Peter Max, o renomado artista cujas obras vibrantes e psicodélicas capturaram o espírito otimista do movimento “flower power” dos anos 1960, faleceu aos 88 anos. Sua arte, reconhecida instantaneamente por suas cores vivas e formas espiraladas, estampou desde selos postais até navios de cruzeiro, tornando-se um ícone da contracultura americana.
O artista, que sofria de demência em estágio avançado, morreu na segunda-feira, conforme comunicado divulgado por seu filho. Max iniciou sua carreira no design gráfico nos anos 60, e seu estilo único o catapultou para o estrelato, mantendo sua popularidade até o século XXI.
Sua obra, que expressava um otimismo contagiante, transcendeu o nicho artístico e se espalhou por diversos aspectos da cultura popular. De pôsteres em quartos de estudantes a capas de revistas e objetos de decoração, a arte de Peter Max era onipresente, refletindo a alegria e a liberdade da época. Conforme informação divulgada pelo seu filho, Adam Max, “Sua arte se tornou parte da cultura americana, mas o homem por trás dessa arte — o pai que conhecemos e amamos — é a pessoa de quem mais sentiremos falta.”
Um Ícone Psicodélico e Símbolo de uma Geração
Peter Max, cujo nome verdadeiro era Peter Max Finkelstein, nasceu em Berlim em 1937. Sua família judia fugiu da Alemanha nazista quando ele ainda era um bebê, vivendo em Xangai, Tibete, Israel e Paris antes de se estabelecerem em Nova York quando ele tinha 16 anos. Ele se tornou um admirador da cultura americana, incluindo quadrinhos, filmes e jazz.
Estudou arte em Nova York e, em 1961, abriu seu próprio estúdio de design gráfico. Seu estilo ousado e distinto rapidamente ganhou destaque em agências de publicidade, publicações e no mundo corporativo, resultando em um sucesso comercial estrondoso. Max chegou a ter cerca de 70 linhas de produtos com sua arte.
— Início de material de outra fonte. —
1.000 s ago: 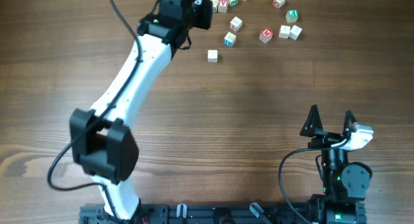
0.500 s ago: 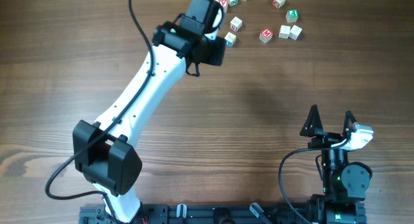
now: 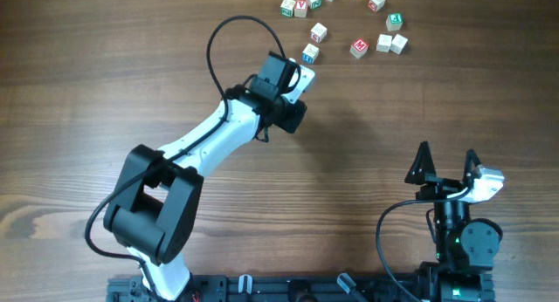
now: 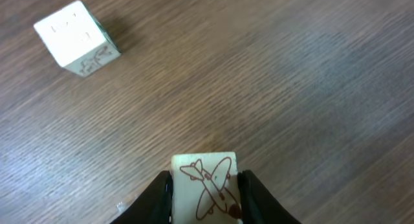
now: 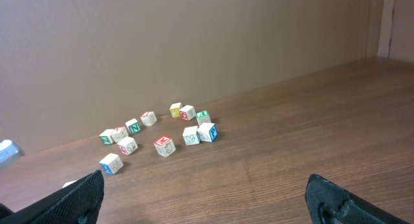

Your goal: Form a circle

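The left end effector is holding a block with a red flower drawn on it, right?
Not quite. The left end effector is holding a block, but the drawing on it is a reddish airplane, not a flower. The left wrist view shows it.

Thirteen small wooden letter cubes show in all. Twelve lie on the one wooden table; the overhead view and the right wrist view both give that same twelve. The thirteenth, a cube with a red aeroplane drawing, sits between the fingers of the left gripper. The left wrist view takes in only two of the thirteen. One cube with a red M can be made out. There are two robot arms, the left arm and the right arm. Each carries one two-finger gripper, the right gripper being the second.
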Robot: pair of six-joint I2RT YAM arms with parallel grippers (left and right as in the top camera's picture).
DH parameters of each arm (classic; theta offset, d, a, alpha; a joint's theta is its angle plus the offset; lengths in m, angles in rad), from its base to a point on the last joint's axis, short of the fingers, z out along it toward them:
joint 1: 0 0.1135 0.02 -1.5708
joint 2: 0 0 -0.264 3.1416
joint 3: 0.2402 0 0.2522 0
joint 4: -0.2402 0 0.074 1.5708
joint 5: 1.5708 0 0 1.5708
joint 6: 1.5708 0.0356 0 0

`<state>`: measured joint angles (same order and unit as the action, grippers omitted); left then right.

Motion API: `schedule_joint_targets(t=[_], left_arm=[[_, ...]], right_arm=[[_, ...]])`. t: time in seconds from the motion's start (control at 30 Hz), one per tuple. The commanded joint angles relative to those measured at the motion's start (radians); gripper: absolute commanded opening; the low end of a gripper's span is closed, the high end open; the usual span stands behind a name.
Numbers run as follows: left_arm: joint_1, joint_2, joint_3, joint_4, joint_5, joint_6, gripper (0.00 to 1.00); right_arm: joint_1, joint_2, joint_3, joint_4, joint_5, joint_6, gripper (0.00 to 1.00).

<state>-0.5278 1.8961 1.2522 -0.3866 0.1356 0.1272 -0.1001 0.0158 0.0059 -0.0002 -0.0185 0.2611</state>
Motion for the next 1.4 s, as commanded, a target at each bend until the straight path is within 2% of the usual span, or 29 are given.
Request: schedule_joint_targets(t=[0.0,0.07,0.2,0.33,0.43,0.53,0.63,0.8,1.07,1.17,1.37], left_arm=[[0.002,0.008,-0.058,0.102,0.024,0.019,0.27],[0.002,0.022,-0.066,0.138,0.019,-0.047,0.27],[0.002,0.056,-0.07,0.197,-0.085,-0.222,0.27],[0.002,0.091,-0.07,0.227,-0.109,-0.299,0.26],[0.002,0.112,-0.071,0.237,-0.201,-0.375,0.25],[0.002,0.119,-0.071,0.245,-0.196,-0.357,0.25],[0.002,0.119,-0.071,0.245,-0.116,-0.203,0.26],[0.002,0.119,-0.071,0.245,0.011,-0.024,0.29],[0.01,0.119,-0.071,0.257,0.029,0.052,0.3],[0.028,0.119,-0.071,0.253,0.059,0.042,0.3],[0.079,0.119,-0.071,0.278,0.058,-0.156,0.27]], right_arm=[[-0.004,-0.005,-0.001,0.004,-0.005,0.004,1.0],[-0.004,-0.005,-0.001,0.004,-0.005,0.004,1.0],[-0.004,-0.005,-0.001,0.004,-0.005,0.004,1.0],[-0.004,-0.005,-0.001,0.004,-0.005,0.004,1.0],[-0.004,-0.005,-0.001,0.004,-0.005,0.004,1.0],[-0.004,-0.005,-0.001,0.004,-0.005,0.004,0.99],[-0.004,-0.005,-0.001,0.004,-0.005,0.004,1.0],[-0.004,-0.005,-0.001,0.004,-0.005,0.004,1.0],[-0.004,-0.005,-0.001,0.004,-0.005,0.004,1.0],[-0.004,-0.005,-0.001,0.004,-0.005,0.004,1.0],[-0.004,-0.005,-0.001,0.004,-0.005,0.004,1.0]])
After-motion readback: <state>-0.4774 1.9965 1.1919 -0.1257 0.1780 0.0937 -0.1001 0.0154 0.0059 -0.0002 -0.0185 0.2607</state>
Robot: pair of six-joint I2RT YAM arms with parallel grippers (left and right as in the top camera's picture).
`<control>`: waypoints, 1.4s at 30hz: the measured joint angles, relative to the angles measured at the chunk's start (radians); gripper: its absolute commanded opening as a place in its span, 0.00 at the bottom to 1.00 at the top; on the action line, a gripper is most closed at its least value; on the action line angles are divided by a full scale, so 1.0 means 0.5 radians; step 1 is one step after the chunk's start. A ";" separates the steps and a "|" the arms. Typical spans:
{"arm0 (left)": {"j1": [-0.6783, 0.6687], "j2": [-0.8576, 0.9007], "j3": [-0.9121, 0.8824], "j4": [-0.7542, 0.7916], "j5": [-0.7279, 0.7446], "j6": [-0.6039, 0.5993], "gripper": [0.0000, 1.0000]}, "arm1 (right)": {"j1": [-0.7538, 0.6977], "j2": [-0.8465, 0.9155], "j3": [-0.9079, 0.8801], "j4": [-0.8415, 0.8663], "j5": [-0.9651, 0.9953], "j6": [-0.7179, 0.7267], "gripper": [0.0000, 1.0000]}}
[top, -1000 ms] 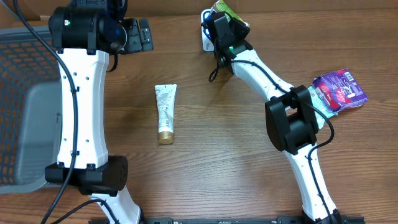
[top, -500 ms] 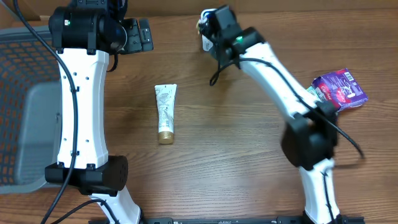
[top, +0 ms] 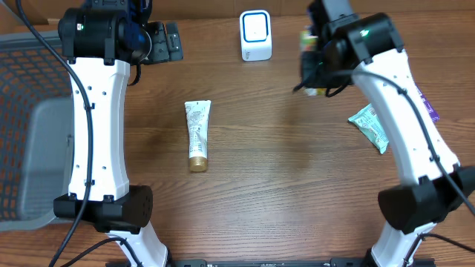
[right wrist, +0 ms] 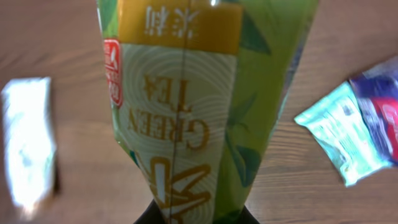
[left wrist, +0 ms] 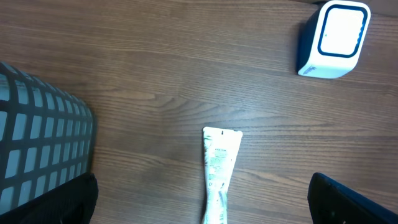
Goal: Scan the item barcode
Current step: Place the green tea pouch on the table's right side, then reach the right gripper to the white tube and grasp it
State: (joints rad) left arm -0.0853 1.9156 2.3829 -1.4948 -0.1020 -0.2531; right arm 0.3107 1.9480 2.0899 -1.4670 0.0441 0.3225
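Green tea packet [right wrist: 186, 106] hangs above the worktop [top: 267, 193], pinched in the narrow jaws of the right gripper [top: 318, 65], off to the right of the scanner [top: 256, 35]. Its barcode isn't visible, so it probably faces elsewhere. The left gripper [top: 162, 41] hovers idle, jaws wide.

Looks like a mock shop checkout rigged up in a robotics lab. A little white-and-blue barcode scanner [top: 256, 35] stands on a wood-grain table [top: 282, 185], with a grey mesh shopping basket [top: 18, 81] at the edge and packaged retail goods around (a tube [top: 197, 135], a green tea packet [right wrist: 199, 106], a teal sachet [top: 369, 127]). The white robot arms [top: 96, 126] say lab, not real store.
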 measured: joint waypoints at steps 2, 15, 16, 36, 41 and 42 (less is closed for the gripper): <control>0.000 0.000 0.000 -0.001 0.000 0.000 1.00 | -0.108 0.028 -0.153 0.121 0.013 0.121 0.04; 0.000 0.000 0.000 -0.001 0.000 0.000 0.99 | -0.610 0.098 -1.288 1.191 0.022 0.463 0.24; 0.000 0.001 0.000 0.001 0.000 0.000 1.00 | -0.620 0.098 -1.319 1.241 0.022 0.462 0.31; 0.000 0.000 0.000 0.000 0.000 0.000 0.99 | -0.606 -0.016 -0.649 0.356 -0.671 0.067 1.00; 0.000 0.001 0.000 0.000 0.000 0.000 1.00 | -0.390 -0.033 -0.639 0.565 -1.059 -0.078 1.00; 0.000 0.000 0.000 0.000 0.000 0.000 1.00 | -0.341 -0.025 -0.639 0.629 -1.088 -0.080 1.00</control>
State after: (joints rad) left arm -0.0853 1.9156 2.3829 -1.4948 -0.1020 -0.2531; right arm 0.1402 1.9354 1.7706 -1.1522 -0.4999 0.2825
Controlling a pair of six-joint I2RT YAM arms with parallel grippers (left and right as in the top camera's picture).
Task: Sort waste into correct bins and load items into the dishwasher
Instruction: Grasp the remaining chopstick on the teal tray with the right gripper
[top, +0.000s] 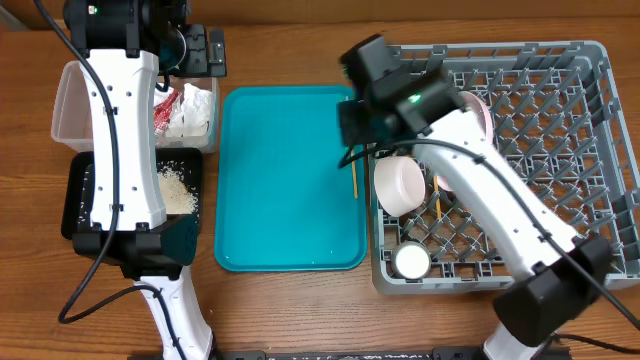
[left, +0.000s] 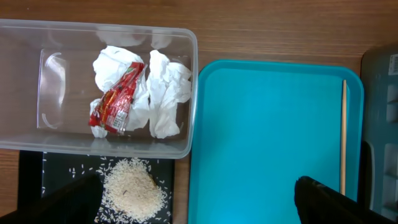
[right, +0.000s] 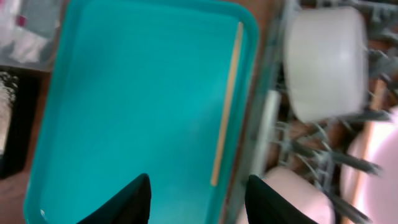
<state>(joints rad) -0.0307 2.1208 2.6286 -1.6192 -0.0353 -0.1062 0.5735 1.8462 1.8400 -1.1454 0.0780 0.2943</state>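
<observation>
- Looking down from overhead, a wooden chopstick (top: 353, 178) lies along the teal tray's (top: 280, 180) right edge, beside the grey dish rack (top: 600, 150) holding a white bowl (top: 400, 185).
- Left wrist: left gripper (left: 199, 202) spread wide, empty; wrapper (left: 117, 99) and crumpled paper (left: 168, 93) in the clear tub (left: 25, 93), rice (left: 130, 190) on the black tray (left: 163, 169).
- Right wrist: right gripper (right: 198, 199) released, empty, over the teal tray.

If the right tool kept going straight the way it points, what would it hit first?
Most likely the teal tray, beside the near end of the wooden chopstick lying along its edge. The right tool might touch the chopstick first; depth is unclear.
</observation>
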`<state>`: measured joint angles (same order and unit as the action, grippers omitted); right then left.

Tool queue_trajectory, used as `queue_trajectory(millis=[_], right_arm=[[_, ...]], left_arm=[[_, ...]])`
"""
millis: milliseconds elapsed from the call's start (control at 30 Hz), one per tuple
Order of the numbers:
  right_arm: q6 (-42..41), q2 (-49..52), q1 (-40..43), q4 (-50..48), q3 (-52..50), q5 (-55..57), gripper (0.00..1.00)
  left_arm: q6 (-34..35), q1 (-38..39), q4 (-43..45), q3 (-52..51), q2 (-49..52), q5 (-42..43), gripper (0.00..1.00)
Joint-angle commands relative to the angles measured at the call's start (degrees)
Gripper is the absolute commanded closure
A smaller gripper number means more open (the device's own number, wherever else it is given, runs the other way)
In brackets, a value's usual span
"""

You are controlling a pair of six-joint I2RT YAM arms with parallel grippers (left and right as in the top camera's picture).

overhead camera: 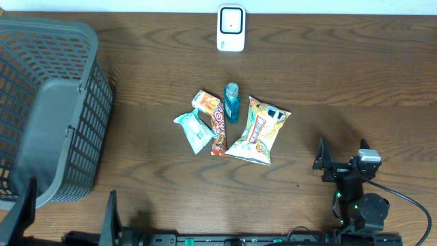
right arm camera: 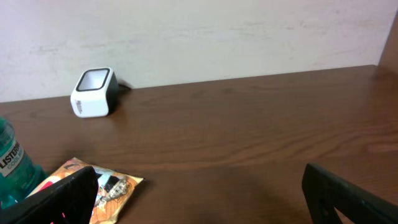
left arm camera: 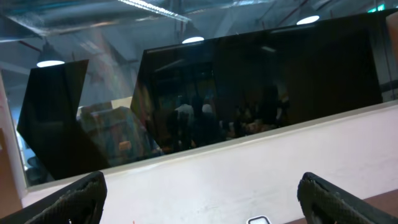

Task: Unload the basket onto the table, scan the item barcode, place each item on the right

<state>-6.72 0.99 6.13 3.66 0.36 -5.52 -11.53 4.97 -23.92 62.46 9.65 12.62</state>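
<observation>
Plainly, the opening step is in hand: nothing is lifted yet, and an item has to be chosen and grasped.

At the left edge of the counter [overhead camera: 136,55] a grey mesh basket [overhead camera: 48,102] is seen, with no goods visible inside. Near the front left corner the left pincer [overhead camera: 68,208] is held wide with nothing between its fingers. Its wrist view is tilted up at the wall and dark panes, so no item is shown there.

At the middle of the counter the items are gathered in a close cluster:
- a pale blue packet [overhead camera: 194,130]
- an orange packet [overhead camera: 206,102]
- a red-and-white bar [overhead camera: 218,126]
- a blue bottle [overhead camera: 231,102] lying on its side
- a yellow snack bag [overhead camera: 259,130]

No barcode can be made out on any of them. The white scanner [overhead camera: 231,29] is set at the far edge, in line with the bottle and well apart from the cluster.

Near the front right corner the right pincer [overhead camera: 341,152] is likewise spread wide and empty, close to the counter and pointed towards the far edge.

The snack bag is judged the nearest target. For the next move, that pincer has to be brought left over the bag and closed on a free edge without the bottle being nudged. The printed code must then be found and turned towards the scanner's window.
</observation>
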Motion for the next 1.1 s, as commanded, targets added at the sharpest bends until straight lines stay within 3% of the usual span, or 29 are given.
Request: queue_trajectory(millis=[0, 200, 633, 767, 1067], right_arm=[[0.6, -0.2, -0.1, 0.2, 0.0, 0.0, 0.01], [-1.0, -0.2, -0.1, 0.2, 0.0, -0.8, 0.01], [-31.9, -0.2, -0.1, 0.1, 0.0, -1.8, 0.01], [-40.2, -0.2, -0.1, -0.3, 0.0, -8.2, 0.01], [-40.2, -0.2, -0.1, -1.0, 0.0, -35.3, 0.01]], left_arm=[[2.3, -2.9, -1.3, 0.3, -3.1, 3.1, 0.02], [2.9, -3.7, -3.1, -1.4, -8.7, 3.5, 0.02], [2.8, -2.0, -3.0, -1.6, -9.5, 3.3, 0.02], [-2.3, -2.0, 1.5, -1.6, -9.5, 2.8, 0.02], [-4.7, -2.1, 7.3, -1.6, -9.3, 0.6, 0.02]])
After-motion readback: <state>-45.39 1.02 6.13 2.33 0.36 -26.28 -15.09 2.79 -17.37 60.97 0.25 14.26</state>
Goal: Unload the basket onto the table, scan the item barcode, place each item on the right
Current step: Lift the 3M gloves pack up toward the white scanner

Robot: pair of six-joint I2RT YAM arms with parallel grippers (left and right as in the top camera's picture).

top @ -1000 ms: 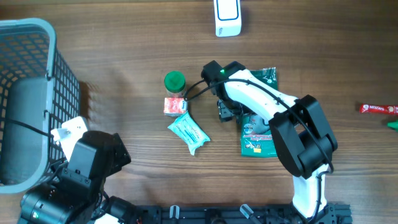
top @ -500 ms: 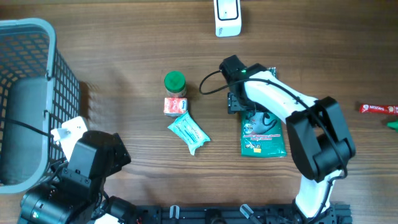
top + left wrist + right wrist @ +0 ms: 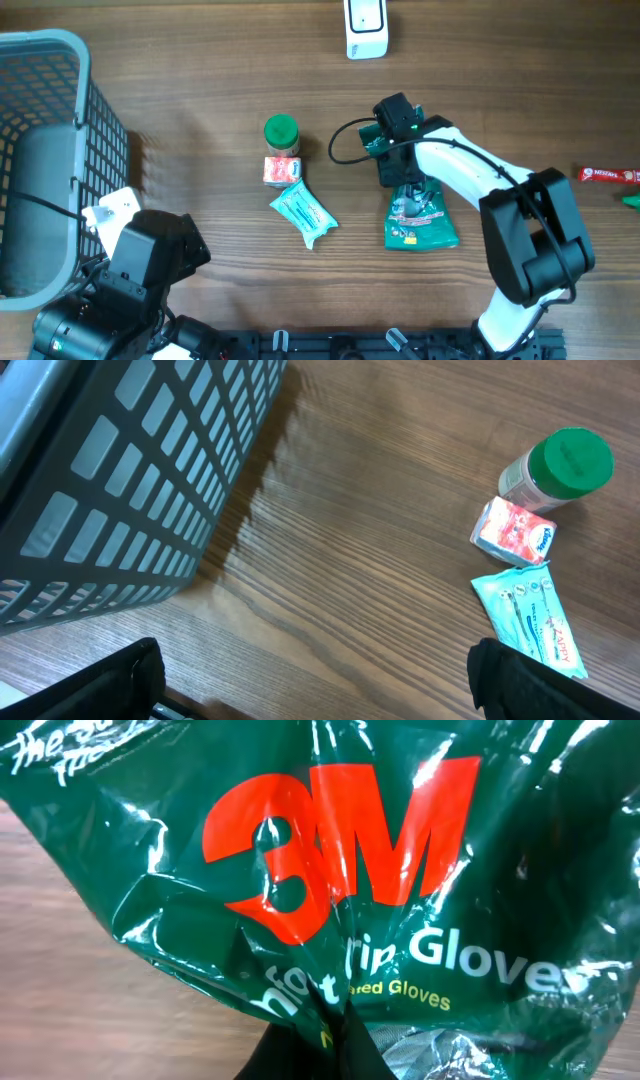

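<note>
Right of centre, the right gripper [image 3: 400, 172] pinches the glove packet [image 3: 422, 218] by its far end, jaws clamped tight on it. Near the basket [image 3: 50, 40] the left gripper [image 3: 312, 670] gapes wide; the white box [image 3: 366, 28] beyond may be a scanner.

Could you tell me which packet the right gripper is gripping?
The dark green 3M gloves packet, pinched at one end; the pale blue packet lies apart.

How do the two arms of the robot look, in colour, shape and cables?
The right arm has smooth white links between bulky black joints, a small green light at its wrist and a thin black cable looping beside it. The left arm is mostly black and blocky, with one white piece. Both pairs of jaws look black.
</note>
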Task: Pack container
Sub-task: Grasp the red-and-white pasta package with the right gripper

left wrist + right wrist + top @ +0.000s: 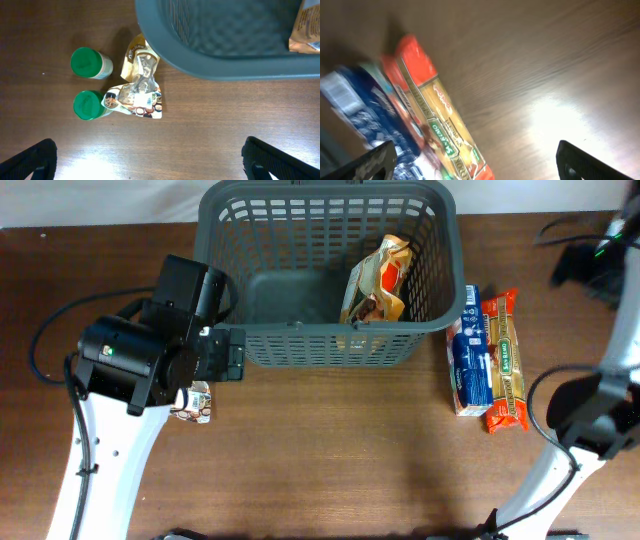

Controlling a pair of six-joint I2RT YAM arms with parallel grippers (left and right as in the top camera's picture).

No entanto, o artista sentia que o sucesso comercial o impedia de se dedicar à pintura. No início dos anos 70, ele encerrou temporariamente as atividades de sua empresa para se reconectar com sua arte. Um de seus projetos notáveis após esse retorno foi uma série de retratos da Estátua da Liberdade, pintados na Casa Branca em 1981.
Da Contracultura a Eventos Globais
A arte de Peter Max era sinônimo de cores vibrantes como turquesa, laranja e verde neon, frequentemente apresentando flores, elementos cósmicos e figuras caricaturais. Seus murais e pôsteres eram onipresentes no final dos anos 60 e início dos 70, adornando quartos, móveis e até mesmo capas das Páginas Amarelas de Manhattan.
Max foi o artista oficial de diversos eventos de grande porte, incluindo os Jogos Olímpicos, o Super Bowl, as 500 Milhas de Indianápolis, a Copa do Mundo e a Série Mundial. Suas obras estamparam um Boeing 777 e um navio da Norwegian Cruise Line, além de retratos de personalidades como presidentes dos EUA e Taylor Swift.
Legado e Controvérsias
Apesar do sucesso e da popularidade, a carreira de Max não esteve isenta de controvérsias. Em 1997, ele se declarou culpado de fraude fiscal por ocultar mais de US$ 1 milhão em renda. Inicialmente condenado a dois meses de prisão, ele cumpriu a pena em regime de trabalho externo, pagou impostos atrasados, uma multa e realizou 800 horas de serviço comunitário ensinando arte.
Em 2015, disputas familiares vieram à tona, com alegações de dilapidação financeira e intimidação envolvendo sua segunda esposa e seu filho de um casamento anterior. A situação familiar se tornou pública e, em 2019, sua esposa faleceu por suicídio, duas semanas após uma reportagem detalhar as batalhas judiciais.
Essas controvérsias contrastam com a mensagem de paz e positividade inerente à sua obra. Max sempre afirmou que não abordava temas negativos em suas pinturas, preferindo focar na beleza e nas possibilidades. Ele declarou em uma entrevista: “Eu vejo tudo através de olhos de arco-íris.”
Embora alguns críticos apontassem que Max não era levado a sério pelo meio artístico, seu trabalho foi exposto em dezenas de museus ao redor do mundo, com sete de suas obras integrando o acervo do Museu de Arte Moderna de Nova York. A arte da capa do álbum “Yellow Submarine” dos Beatles, embora frequentemente associada a ele, é oficialmente creditada a Heinz Edelmann, embora Max tenha afirmado ter feito um design original para o projeto.